Consider the following Sturm Liouville problem on an interval $[a,b]$

$$\frac{\mathrm{d}}{\mathrm{d} x}\left[p(x) \frac{\mathrm{d} y}{\mathrm{d} x}\right]+q(x) y=-\lambda w(x) y$$
for given coefficient function $p(x),q(x),w(x)>0$. Here we can assume they are smooth. One can consider two sets eigenvalues
$$0<\lambda_{1}^D<\lambda_{2}^D<\lambda_{3}^D<\cdots<\lambda_{n}^D<\cdots \rightarrow \infty$$
$$\lambda_{1}^N<\lambda_{2}^N<\lambda_{3}^N<\cdots<\lambda_{n}^N<\cdots \rightarrow \infty$$
where $\lambda_i^D$ are Dirichlet boundary condition and $\lambda_i^N$ are Neumann boundary condition.
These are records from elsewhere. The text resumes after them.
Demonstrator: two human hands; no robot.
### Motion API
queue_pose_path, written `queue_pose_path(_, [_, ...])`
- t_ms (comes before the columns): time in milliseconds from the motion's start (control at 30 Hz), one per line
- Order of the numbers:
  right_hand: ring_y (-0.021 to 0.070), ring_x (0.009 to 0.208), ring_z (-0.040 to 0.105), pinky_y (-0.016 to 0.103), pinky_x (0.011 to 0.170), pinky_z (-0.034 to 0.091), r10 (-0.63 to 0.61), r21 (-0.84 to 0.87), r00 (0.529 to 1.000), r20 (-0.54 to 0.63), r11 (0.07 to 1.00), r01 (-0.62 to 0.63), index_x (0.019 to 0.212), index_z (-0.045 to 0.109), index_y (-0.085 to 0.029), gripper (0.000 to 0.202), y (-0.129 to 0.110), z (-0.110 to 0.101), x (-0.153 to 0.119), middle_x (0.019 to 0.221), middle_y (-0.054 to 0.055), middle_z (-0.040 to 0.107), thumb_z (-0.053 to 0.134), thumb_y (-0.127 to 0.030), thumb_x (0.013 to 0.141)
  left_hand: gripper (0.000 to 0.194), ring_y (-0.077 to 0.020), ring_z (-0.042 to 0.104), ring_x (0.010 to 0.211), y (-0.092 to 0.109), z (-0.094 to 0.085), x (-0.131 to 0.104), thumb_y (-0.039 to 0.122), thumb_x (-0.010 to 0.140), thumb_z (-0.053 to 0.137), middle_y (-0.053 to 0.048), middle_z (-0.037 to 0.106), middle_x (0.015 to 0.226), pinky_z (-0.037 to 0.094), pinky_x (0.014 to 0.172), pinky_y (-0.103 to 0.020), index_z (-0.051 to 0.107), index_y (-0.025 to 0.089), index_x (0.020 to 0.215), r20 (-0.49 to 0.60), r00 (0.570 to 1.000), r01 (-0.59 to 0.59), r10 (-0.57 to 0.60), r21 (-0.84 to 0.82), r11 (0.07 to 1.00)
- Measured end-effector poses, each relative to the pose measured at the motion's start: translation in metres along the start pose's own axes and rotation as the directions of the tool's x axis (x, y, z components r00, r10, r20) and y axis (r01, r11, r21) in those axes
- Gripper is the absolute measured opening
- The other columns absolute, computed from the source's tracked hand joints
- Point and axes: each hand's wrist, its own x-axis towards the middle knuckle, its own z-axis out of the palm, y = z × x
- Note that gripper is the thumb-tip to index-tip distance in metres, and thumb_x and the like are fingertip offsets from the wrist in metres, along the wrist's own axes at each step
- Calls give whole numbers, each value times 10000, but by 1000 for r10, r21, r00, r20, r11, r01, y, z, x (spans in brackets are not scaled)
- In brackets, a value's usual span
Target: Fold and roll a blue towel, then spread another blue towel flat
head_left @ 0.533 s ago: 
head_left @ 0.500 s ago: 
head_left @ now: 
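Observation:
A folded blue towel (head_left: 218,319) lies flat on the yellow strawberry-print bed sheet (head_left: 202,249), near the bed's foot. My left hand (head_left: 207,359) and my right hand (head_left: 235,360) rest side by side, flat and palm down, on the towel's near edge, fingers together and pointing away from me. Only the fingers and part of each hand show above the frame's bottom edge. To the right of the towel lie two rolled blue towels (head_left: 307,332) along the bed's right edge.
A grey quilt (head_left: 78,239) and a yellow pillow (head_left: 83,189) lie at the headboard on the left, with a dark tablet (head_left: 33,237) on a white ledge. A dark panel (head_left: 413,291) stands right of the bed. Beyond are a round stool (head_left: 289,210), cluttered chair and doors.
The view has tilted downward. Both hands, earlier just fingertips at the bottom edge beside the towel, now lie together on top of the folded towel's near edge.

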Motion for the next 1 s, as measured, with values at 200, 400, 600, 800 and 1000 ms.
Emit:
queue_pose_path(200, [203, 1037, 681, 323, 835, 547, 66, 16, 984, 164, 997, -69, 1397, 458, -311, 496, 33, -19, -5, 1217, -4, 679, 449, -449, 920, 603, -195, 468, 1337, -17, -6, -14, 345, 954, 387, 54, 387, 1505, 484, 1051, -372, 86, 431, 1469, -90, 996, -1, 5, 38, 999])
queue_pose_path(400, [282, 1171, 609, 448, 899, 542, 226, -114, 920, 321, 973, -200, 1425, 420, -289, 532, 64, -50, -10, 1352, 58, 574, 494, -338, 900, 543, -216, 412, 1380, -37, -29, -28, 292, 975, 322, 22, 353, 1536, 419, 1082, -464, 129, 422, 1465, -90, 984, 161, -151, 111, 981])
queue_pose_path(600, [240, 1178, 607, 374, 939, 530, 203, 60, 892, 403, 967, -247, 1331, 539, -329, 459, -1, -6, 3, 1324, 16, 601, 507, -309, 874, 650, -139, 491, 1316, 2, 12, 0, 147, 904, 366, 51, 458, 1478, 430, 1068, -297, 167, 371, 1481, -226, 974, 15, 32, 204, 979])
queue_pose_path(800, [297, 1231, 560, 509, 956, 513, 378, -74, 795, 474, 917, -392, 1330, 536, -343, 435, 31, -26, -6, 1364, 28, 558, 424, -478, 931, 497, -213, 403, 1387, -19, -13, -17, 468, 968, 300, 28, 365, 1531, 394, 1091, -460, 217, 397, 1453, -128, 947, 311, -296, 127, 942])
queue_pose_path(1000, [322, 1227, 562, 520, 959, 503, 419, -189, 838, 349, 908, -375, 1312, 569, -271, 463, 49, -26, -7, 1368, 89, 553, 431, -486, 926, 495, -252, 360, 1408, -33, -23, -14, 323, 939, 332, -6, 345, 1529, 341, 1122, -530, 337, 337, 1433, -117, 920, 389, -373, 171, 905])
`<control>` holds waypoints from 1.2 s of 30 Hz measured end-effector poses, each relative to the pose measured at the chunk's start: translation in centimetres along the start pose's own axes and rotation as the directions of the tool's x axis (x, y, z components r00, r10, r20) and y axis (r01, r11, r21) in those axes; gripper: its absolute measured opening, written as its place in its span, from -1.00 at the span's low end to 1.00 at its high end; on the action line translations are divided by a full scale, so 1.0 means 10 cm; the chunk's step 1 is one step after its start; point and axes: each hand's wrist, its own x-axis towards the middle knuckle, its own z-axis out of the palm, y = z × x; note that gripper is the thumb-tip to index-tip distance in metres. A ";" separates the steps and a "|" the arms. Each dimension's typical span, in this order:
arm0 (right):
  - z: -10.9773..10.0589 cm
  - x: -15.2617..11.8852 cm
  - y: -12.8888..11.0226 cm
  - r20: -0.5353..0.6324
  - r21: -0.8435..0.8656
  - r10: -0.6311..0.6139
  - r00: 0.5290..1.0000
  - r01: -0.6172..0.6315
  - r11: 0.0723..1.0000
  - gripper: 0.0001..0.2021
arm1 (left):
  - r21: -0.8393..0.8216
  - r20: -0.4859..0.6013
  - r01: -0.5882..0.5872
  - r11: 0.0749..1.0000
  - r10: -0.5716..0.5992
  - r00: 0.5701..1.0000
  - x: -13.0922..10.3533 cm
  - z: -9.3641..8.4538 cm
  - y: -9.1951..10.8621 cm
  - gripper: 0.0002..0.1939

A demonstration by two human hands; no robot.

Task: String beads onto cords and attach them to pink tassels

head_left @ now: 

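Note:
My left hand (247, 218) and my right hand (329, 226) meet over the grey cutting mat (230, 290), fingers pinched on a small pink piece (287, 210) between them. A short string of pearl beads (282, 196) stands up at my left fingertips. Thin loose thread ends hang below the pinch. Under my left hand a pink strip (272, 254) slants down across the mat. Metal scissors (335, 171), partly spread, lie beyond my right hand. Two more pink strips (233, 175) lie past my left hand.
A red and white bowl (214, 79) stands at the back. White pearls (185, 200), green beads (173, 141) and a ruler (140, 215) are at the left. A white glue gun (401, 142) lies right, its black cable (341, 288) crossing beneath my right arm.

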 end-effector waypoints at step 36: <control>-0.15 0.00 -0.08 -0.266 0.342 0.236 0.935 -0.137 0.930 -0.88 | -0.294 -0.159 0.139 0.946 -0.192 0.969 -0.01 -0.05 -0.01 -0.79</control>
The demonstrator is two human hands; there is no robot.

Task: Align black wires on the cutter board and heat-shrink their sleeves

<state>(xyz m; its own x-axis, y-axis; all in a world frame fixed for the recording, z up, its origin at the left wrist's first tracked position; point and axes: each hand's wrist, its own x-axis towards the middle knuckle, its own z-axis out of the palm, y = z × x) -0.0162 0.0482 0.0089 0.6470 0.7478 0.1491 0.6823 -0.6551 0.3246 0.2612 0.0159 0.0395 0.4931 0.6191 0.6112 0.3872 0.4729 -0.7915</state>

It is quite easy to show $\lambda_i^N\leq \lambda_i^D$ by the variational characterizations of the eigenvalues. However, it seems that under some condition of $p,q,w$, we will have
$$\lambda_{i+1}^N\leq \lambda_i^D$$
I encounter this when reading some papers, and it says this is well known. Does anyone know a good reference for this type of inequality? Who first found this? Do you have a simple proof?

PS. I googled a little bit and found many works on eigenvalue inequality of this type for Laplacian operator on dimension greater than 1. I am just interested in one dimension and here the operator is more general than Laplacian.